# What the exercise asks
Output only the lines below from the one containing "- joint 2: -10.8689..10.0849" to the one containing "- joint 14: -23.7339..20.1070", exactly as written, both ends kept.

# Entries shown
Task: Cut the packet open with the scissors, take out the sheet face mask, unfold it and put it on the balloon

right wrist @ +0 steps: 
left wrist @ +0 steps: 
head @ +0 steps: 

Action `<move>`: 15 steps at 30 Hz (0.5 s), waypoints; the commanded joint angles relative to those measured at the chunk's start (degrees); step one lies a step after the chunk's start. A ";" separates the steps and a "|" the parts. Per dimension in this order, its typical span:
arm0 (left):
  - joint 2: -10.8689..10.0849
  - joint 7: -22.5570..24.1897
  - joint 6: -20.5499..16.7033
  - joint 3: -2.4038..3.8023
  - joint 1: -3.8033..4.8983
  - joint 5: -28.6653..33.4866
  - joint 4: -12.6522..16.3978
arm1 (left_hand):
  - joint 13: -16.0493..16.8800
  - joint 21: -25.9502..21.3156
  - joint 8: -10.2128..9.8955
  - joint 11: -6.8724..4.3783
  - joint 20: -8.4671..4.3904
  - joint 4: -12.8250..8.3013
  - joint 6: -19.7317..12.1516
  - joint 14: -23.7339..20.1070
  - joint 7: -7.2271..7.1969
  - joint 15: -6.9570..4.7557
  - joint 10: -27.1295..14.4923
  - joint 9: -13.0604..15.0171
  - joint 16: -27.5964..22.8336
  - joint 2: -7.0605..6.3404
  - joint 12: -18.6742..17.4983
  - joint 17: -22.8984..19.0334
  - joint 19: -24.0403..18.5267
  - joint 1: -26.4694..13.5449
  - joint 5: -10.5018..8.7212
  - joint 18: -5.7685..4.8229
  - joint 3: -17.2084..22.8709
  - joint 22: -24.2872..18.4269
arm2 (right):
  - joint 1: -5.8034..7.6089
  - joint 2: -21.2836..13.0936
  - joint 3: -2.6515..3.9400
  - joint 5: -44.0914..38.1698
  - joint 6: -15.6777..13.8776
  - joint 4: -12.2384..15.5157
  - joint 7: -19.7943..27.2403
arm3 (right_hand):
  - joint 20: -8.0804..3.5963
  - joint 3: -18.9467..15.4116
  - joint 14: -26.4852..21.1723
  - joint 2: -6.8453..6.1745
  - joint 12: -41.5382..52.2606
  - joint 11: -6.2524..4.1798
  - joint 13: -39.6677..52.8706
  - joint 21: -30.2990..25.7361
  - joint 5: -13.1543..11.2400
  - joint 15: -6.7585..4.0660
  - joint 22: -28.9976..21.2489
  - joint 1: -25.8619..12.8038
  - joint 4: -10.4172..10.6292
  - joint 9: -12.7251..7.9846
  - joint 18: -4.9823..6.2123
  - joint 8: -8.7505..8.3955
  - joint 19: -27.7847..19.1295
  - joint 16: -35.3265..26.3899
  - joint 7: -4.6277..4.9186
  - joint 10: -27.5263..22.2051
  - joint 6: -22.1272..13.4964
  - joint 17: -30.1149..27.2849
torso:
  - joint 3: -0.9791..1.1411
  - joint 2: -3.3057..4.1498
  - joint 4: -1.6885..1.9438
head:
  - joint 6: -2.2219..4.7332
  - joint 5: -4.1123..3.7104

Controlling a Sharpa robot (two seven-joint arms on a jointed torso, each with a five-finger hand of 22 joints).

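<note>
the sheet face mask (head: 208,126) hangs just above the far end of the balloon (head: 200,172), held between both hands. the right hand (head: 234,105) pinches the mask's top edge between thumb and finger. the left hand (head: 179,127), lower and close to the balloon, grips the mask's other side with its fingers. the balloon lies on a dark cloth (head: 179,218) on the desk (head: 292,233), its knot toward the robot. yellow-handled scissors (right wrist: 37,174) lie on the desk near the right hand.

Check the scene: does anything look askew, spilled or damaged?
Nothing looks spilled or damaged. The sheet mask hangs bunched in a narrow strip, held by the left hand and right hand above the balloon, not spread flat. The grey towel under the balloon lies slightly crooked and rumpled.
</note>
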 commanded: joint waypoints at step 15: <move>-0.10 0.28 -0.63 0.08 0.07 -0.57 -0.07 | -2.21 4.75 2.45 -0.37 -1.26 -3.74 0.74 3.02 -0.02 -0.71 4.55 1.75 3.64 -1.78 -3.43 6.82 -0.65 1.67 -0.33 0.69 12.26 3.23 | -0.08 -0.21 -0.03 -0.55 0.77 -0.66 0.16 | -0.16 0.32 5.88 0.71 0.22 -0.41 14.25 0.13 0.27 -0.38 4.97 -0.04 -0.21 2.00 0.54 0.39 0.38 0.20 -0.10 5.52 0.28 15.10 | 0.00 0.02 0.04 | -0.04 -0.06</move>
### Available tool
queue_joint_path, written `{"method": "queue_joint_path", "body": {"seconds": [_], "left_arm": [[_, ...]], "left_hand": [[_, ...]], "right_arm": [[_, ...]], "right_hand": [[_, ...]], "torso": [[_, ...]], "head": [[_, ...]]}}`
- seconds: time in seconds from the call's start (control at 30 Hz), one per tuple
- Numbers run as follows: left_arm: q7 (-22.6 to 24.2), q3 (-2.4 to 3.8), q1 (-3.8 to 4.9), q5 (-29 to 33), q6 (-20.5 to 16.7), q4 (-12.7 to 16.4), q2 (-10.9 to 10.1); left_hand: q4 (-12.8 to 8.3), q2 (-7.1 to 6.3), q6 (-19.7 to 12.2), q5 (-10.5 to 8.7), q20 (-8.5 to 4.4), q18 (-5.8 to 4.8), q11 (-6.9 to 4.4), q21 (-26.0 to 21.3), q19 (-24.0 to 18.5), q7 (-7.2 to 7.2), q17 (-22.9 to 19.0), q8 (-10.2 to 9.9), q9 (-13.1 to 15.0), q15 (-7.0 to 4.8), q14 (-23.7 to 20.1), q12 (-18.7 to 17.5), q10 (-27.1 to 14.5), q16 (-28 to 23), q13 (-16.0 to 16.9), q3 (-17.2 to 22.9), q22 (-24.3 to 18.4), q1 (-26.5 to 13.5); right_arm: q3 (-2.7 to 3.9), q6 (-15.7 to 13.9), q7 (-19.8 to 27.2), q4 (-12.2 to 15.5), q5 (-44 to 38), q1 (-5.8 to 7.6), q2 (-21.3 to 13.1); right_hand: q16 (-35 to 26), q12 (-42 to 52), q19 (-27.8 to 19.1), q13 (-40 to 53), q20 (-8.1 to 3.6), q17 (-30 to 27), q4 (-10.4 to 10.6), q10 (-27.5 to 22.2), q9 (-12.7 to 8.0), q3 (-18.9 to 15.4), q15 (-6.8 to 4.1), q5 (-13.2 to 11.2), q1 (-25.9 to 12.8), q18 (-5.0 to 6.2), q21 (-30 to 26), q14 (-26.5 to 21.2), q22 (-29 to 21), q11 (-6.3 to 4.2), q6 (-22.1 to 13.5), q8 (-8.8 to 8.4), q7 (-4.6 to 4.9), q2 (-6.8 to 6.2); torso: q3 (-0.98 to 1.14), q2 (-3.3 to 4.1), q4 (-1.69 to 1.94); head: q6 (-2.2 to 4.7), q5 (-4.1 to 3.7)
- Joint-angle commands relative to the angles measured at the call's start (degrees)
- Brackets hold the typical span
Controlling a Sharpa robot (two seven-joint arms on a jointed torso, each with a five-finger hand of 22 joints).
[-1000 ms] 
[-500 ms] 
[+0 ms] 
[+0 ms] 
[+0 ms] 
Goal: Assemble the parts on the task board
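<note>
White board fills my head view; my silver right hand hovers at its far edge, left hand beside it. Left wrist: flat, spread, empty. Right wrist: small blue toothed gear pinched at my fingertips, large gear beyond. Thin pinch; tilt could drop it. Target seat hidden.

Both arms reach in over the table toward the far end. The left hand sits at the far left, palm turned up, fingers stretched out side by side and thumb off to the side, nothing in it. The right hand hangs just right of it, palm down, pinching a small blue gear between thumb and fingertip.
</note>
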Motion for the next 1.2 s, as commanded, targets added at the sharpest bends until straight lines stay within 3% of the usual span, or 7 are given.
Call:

# Exercise answer
  - joint 2: -10.8689..10.0849
  - joint 7: -22.5570..24.1897
  - joint 6: -20.5499..16.7033
  - joint 3: -2.4038..3.8023
  - joint 1: -3.8033..4.8983
  - joint 5: -28.6653..33.4866
  - joint 4: -12.6522..16.3978
arm1 (left_hand):
  - joint 13: -16.0493..16.8800
  - joint 21: -25.9502..21.3156
  - joint 8: -10.2128..9.8955
  - joint 11: -6.8724..4.3783
  - joint 20: -8.4671..4.3904
  - joint 4: -12.8250..8.3013
  - joint 6: -19.7317..12.1516
  - joint 14: -23.7339..20.1070

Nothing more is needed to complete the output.